Pero Carlos no es el emprendedor más destacado de la familia Pierre. Es su primo, Óscar Pierre, el que lleva esa distinción: Óscar es CEO y co-fundador de Glovo, la famosa app de entrega a domicilio, y una de las historias de éxito más notables del emprendimiento catalán. Su empresa es uno de los actores principales en el pujante y ultracompetitivo sector del q-commerce (quick commerce), la entrega de cualquier cosa a cualquier lugar, cuanto más rápido mejor. Fundada en 2015, Glovo ya cuenta con 3,5 millones de clientes en más de 20 países, y da empleo a más de 50.000 repartidores, que trabajan de manera autónoma.

El corazón de su empresa es “Jarvis”; lleva el nombre de un robot de la película Iron Man, pero en realidad es un algoritmo. Una vez pedido un artículo, el algoritmo tiene en cuenta una variedad de factores, como tiempo de preparación de comida, el tipo de vehículo que tiene el repartidor, como está el tráfico en el momento y situaciones excepcionales (mal tiempo, manifestaciones, rutas cerradas temporalmente, etc.). En función de esa información, va decidiendo la forma de distribuir a los repartidores para agilizar el proceso. Glovo cuenta con 300 ingenieros y tiene previsto añadir unos 200 más este año para sus oficinas de Barcelona y Varsovia.
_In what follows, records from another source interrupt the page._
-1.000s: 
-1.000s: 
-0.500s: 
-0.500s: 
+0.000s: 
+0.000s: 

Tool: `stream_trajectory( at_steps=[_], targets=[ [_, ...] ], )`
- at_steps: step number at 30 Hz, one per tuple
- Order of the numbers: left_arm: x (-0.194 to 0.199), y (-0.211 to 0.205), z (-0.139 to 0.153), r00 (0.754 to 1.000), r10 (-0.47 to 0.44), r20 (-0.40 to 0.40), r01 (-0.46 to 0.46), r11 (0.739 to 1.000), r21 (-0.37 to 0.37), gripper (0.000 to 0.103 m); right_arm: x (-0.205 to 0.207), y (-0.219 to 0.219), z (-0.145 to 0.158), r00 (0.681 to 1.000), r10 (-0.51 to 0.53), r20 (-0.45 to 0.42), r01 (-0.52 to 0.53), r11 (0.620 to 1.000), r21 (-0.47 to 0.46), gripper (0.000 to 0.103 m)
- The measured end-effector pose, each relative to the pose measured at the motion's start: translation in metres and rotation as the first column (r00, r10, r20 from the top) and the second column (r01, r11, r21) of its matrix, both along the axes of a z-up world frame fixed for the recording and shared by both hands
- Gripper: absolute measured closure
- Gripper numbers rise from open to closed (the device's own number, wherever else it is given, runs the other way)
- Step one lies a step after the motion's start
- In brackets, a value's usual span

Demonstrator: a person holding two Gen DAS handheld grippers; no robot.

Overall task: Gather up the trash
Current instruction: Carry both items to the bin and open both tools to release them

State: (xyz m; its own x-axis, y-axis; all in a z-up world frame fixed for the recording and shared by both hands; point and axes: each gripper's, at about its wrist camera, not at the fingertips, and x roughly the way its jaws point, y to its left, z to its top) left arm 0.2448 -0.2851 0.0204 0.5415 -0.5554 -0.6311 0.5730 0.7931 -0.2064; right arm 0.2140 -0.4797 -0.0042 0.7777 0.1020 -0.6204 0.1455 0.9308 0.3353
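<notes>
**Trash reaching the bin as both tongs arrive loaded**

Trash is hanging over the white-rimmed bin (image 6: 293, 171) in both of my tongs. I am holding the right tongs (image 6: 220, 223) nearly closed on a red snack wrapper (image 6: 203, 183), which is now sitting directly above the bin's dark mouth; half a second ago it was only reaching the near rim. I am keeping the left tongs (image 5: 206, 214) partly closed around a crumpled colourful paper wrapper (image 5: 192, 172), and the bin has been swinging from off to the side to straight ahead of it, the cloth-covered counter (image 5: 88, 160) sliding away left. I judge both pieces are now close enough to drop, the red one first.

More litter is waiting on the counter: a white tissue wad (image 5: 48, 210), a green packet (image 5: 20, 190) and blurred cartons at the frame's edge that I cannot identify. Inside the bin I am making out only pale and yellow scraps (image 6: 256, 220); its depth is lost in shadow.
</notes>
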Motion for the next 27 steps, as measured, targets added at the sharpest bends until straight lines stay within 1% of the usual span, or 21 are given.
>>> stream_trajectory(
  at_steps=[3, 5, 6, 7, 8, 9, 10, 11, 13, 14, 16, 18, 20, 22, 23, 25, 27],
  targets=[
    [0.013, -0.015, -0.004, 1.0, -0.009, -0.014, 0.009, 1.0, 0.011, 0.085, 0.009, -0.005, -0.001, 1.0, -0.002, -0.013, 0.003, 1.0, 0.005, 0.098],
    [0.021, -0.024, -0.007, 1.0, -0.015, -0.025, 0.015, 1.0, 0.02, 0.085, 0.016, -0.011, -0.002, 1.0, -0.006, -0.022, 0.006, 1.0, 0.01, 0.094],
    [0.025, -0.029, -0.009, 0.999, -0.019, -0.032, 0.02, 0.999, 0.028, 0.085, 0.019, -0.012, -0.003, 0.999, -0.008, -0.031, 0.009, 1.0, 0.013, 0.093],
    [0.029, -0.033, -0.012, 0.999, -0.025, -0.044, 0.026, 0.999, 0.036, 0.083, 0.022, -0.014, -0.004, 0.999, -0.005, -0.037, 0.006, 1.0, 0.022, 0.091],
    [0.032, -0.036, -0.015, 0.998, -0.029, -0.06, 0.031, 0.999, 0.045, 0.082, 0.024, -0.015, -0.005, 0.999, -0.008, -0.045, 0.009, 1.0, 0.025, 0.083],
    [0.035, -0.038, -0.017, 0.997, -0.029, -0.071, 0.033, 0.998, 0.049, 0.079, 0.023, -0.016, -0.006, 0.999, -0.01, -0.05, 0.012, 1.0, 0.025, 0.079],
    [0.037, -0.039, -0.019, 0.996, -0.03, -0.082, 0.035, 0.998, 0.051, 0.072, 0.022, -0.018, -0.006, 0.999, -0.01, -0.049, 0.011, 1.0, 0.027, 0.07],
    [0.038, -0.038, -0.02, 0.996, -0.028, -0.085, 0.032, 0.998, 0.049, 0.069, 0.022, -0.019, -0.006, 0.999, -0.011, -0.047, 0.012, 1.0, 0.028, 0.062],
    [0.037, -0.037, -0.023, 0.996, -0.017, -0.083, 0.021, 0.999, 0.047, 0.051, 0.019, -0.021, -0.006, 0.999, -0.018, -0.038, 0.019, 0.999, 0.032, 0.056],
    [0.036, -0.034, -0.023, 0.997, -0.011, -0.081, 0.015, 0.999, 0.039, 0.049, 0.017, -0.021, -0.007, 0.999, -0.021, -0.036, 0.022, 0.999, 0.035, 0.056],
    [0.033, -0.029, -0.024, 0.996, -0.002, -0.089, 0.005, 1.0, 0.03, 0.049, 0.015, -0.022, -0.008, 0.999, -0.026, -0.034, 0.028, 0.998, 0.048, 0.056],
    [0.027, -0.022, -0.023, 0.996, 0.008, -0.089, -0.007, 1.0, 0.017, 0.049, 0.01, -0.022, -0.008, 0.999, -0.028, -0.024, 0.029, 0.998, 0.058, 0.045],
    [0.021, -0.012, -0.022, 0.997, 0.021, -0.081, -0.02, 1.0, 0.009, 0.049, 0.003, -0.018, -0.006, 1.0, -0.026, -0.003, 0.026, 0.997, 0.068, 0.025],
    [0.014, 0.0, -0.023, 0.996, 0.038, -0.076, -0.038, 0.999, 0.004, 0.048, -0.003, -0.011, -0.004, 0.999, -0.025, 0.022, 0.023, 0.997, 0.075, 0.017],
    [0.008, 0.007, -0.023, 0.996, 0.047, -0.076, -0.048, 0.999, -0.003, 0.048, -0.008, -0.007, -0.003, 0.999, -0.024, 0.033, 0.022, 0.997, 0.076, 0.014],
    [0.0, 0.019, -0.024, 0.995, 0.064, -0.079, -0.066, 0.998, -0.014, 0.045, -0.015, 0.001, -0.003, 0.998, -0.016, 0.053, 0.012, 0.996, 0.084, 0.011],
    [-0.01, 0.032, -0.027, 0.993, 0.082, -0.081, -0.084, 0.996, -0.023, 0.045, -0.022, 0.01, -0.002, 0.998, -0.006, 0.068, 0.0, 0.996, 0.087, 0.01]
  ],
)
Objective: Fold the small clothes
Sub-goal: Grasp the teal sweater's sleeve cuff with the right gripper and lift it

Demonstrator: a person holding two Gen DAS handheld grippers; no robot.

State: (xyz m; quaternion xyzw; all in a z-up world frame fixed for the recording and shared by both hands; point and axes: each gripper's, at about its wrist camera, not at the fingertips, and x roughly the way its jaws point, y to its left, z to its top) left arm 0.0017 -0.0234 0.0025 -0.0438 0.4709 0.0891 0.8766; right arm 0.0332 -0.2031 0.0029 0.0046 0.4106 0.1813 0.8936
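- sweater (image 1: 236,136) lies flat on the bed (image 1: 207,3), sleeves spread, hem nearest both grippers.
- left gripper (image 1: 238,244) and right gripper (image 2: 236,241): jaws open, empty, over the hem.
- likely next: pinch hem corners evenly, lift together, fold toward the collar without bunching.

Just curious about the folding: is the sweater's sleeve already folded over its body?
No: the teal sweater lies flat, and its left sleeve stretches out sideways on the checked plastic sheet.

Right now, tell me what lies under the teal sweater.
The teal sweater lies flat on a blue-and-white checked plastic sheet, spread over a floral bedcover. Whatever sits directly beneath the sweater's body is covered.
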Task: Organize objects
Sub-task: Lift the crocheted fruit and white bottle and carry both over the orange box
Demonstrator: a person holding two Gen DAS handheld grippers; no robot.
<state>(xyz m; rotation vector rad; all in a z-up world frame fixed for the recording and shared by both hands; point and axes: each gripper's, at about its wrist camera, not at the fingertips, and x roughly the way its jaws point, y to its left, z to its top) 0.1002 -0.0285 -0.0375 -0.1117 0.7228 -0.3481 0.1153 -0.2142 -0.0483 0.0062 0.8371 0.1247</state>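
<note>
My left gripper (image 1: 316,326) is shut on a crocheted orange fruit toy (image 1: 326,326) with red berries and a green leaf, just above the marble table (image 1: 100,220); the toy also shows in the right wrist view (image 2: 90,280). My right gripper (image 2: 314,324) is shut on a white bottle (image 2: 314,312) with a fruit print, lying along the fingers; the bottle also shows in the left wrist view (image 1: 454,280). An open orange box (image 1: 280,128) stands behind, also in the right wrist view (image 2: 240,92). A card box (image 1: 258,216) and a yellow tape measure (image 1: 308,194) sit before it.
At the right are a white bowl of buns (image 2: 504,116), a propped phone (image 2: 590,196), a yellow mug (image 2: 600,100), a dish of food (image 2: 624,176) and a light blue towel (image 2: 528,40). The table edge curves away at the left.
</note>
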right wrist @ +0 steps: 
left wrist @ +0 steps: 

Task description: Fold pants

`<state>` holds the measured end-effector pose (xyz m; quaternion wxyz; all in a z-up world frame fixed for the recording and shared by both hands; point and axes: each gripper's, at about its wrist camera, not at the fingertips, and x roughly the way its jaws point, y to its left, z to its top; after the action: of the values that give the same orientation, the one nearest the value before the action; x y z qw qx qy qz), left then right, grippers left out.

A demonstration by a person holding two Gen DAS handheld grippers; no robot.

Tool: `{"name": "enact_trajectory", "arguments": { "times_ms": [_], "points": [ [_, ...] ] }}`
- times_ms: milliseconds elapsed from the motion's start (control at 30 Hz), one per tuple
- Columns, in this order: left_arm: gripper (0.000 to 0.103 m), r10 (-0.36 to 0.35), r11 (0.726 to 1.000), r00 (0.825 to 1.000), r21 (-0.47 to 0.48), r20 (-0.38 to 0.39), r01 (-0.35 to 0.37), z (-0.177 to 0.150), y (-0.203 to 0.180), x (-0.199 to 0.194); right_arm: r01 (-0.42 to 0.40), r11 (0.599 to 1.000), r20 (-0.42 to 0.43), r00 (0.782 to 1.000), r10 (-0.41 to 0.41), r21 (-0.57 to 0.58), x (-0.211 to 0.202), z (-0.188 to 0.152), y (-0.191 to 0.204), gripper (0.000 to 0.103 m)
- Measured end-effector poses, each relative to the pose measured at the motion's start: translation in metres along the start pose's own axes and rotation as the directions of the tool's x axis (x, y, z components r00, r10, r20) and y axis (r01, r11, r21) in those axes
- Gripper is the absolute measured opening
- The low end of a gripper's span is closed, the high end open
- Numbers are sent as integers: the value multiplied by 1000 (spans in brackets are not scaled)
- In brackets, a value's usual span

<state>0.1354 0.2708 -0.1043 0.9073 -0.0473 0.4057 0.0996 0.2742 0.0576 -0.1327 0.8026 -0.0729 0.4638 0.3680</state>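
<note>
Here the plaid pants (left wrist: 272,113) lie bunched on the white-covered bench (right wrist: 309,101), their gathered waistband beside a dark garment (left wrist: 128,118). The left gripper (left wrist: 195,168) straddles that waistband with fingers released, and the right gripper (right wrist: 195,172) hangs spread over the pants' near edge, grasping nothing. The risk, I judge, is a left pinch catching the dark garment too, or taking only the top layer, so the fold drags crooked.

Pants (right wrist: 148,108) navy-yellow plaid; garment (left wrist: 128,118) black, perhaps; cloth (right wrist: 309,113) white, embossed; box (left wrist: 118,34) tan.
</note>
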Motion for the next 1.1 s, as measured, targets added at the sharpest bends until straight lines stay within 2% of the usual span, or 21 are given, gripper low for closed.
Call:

Para el éxito del ecosistema se necesitan asimismo universidades de primera calidad y centros de investigación de vanguardia. Tal vez la universidad más destacada sea la Politècnica de Catalunya, la mejor de España para estudiar informática y derivadas, según QS World University Rankings. Desde hace tiempo la UPC ofrece másters y doctorados en IA, y a partir del otoño de 2021 estará disponible un grado de IA de cuatro años que, como afirma Josep Fernández Ruzafa, decano de la Facultat de Informática, permitirá profundizar en la disciplina a lo largo de cuatro años. Es optimista en cuanto a las perspectivas laborales de los graduados, y ve en el desarrollo del sector una manera de liberar a Catalunya de sus limitaciones económicas. “El turismo y la construcción son sectores muy susceptibles a crisis temporales”, dice. “Pero en el sector informático no conocemos el paro y hay mucha demanda”.

¿Podríamos estar ante un posible cambio en la identidad de la ciudad, capaz de librar a la economía local del imperio de la industria turística? El tiempo dirá: de momento Catalunya disfruta de muchas empresas tech en ciernes, si bien pocas que hayan alcanzado pleno desarrollo como Glovo.